An advantage of the inventive solution is thereby, on the one hand, the operating 
compatibility with the known fields and, on the other hand, the possibility to be 
able to furthermore use existing always-recurring print jobs. Thus a 100% 
backwards-compatibility of the method can be ensured in print production 
environments. Print data streams that have been generated under earlier editors, 
such as (for example) line data streams, can furthermore be transferred to the print 
server or, respectively, printer directly via an inventively-enriched layout or, 
respectively, editor module. Only a pagedef file that was generated earlier is 
assumed into a document template for this. 

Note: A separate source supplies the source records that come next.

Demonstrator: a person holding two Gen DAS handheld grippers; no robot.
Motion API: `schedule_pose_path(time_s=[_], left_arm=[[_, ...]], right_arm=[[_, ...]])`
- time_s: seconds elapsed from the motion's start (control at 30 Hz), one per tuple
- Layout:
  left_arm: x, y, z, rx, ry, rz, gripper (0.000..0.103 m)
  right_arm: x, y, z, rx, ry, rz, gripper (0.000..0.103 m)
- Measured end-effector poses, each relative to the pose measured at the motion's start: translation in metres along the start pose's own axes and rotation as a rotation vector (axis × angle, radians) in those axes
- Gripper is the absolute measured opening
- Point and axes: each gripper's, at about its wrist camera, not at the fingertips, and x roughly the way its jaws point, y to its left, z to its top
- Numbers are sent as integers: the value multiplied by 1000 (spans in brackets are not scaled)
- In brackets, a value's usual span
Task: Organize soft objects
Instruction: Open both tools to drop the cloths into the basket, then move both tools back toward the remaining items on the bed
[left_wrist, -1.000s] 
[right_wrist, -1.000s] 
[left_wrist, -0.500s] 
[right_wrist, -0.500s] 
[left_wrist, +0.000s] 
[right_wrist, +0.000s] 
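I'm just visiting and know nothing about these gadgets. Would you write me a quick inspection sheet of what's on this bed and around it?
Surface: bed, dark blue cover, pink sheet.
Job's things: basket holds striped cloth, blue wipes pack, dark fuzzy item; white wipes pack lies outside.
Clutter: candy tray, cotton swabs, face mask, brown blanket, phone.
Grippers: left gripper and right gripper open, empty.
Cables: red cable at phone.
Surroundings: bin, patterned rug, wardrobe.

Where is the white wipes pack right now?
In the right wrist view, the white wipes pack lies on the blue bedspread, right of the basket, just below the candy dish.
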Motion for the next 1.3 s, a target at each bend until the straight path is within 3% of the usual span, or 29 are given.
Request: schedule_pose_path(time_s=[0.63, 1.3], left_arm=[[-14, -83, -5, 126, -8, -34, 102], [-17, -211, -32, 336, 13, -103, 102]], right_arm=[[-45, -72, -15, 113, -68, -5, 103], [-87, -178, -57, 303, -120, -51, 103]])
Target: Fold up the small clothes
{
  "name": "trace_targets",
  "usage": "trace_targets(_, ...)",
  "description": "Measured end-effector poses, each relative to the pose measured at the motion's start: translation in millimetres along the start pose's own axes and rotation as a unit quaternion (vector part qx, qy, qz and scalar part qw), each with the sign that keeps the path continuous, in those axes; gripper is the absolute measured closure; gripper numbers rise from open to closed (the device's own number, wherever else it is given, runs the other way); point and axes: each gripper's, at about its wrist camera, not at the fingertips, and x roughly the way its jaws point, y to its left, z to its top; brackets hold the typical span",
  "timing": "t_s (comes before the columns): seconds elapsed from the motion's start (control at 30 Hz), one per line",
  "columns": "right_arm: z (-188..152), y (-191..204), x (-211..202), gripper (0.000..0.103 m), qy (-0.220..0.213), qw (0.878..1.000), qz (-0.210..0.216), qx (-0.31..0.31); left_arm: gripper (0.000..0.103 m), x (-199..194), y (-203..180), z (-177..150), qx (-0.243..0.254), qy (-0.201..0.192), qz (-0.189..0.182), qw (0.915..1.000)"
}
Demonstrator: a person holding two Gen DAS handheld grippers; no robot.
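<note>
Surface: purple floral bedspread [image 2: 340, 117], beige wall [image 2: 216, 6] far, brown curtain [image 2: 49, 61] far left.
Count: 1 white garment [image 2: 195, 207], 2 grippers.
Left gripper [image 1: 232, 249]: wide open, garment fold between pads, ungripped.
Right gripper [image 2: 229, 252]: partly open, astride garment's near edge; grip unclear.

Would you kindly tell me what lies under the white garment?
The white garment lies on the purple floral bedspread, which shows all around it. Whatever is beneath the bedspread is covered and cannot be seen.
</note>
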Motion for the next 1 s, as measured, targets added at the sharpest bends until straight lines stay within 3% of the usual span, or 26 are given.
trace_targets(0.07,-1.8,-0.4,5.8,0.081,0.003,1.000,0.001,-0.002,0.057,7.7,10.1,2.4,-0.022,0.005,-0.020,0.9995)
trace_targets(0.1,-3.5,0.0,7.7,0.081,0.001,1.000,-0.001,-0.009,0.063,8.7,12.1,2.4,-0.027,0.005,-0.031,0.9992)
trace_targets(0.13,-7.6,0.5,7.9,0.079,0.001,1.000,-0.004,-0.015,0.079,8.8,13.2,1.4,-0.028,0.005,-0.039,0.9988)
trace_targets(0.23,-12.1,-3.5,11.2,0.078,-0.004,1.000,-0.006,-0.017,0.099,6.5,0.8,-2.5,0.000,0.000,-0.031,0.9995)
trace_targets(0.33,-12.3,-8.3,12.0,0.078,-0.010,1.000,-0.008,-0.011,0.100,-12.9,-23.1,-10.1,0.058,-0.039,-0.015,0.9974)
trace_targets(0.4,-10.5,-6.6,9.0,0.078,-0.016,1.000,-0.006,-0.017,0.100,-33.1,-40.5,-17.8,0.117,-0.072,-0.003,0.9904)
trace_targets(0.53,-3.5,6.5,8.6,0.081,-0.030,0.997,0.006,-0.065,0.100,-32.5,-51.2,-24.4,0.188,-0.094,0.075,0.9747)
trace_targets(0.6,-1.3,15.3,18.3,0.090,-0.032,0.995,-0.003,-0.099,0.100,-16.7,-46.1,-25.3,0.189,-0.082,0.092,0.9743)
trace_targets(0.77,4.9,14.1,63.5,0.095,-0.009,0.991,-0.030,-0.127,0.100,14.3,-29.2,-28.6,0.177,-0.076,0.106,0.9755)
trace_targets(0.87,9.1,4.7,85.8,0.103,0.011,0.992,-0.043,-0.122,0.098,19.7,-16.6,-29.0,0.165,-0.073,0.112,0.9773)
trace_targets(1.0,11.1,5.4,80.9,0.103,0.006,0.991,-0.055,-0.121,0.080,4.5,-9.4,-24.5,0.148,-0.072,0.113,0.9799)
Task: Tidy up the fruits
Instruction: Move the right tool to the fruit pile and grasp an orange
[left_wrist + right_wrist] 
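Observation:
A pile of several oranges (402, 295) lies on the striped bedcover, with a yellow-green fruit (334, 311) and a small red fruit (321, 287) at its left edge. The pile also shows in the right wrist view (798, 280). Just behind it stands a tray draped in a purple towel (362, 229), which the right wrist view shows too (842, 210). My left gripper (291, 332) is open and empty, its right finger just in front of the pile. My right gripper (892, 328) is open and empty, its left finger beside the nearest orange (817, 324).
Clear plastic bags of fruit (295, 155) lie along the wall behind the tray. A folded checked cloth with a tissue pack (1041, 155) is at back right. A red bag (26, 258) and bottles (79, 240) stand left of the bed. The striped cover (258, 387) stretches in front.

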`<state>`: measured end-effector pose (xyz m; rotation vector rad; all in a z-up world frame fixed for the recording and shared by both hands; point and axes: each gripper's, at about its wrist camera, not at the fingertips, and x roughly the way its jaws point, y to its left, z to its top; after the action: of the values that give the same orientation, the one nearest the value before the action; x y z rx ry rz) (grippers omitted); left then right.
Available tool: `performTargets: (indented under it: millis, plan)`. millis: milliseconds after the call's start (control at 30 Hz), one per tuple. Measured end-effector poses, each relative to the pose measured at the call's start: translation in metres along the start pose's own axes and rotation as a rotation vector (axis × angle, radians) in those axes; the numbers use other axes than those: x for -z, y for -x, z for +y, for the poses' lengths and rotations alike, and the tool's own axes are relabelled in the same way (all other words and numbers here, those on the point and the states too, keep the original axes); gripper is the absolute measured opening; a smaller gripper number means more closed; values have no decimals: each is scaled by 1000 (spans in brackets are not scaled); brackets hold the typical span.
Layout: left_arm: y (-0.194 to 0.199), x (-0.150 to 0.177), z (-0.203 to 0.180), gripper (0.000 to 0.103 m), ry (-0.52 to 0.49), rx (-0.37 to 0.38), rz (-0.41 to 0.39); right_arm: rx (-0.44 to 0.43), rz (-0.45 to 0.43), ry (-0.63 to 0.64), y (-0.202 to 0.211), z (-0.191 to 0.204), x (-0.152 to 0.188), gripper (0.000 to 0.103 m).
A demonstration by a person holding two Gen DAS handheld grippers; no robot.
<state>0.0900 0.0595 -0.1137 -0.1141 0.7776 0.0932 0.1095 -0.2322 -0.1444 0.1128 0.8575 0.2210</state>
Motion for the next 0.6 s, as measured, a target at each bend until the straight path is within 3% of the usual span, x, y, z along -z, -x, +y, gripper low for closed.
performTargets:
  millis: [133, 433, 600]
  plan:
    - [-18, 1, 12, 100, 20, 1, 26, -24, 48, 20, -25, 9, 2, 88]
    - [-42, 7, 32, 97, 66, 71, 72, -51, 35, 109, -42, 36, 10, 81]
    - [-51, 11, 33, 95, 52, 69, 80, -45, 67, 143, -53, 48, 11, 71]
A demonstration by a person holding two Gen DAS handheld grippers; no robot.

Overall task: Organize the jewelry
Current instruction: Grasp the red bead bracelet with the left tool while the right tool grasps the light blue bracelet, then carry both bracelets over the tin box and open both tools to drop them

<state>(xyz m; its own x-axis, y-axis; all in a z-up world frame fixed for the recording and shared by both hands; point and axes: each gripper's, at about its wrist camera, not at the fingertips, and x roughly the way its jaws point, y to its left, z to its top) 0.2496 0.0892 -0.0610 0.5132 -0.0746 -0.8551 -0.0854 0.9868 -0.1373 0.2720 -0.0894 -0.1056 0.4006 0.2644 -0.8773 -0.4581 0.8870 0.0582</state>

In Figure 5, it is shown how inventive computer program products interact such 
that data that originate from an SAP databank application are prepared with 
formatting information and are prepared in a print production system such that they 
can be sent to a print device. Print data are sent from the SAP databank application 
40 to a print production system 43 via an output data management system 41 
(output management system) and an SAP interface 42 (SAP connector). Print jobs 
there are administered by a job distribution system 44 (order distribution system) 
for the further processing. Each print job is thereby individually identified by 
means of a print job manager 45 and provided with print job data, for example for 
a desired output printer or a certain priority. These data are located in a print job 
corollary file 46 (job ticket). A data enrichment module 47 serves for preparation 
of print data from a user databank. This data enrichment module 47 comprises two 
computer program modules 48, 49 that are necessary at various points in time. 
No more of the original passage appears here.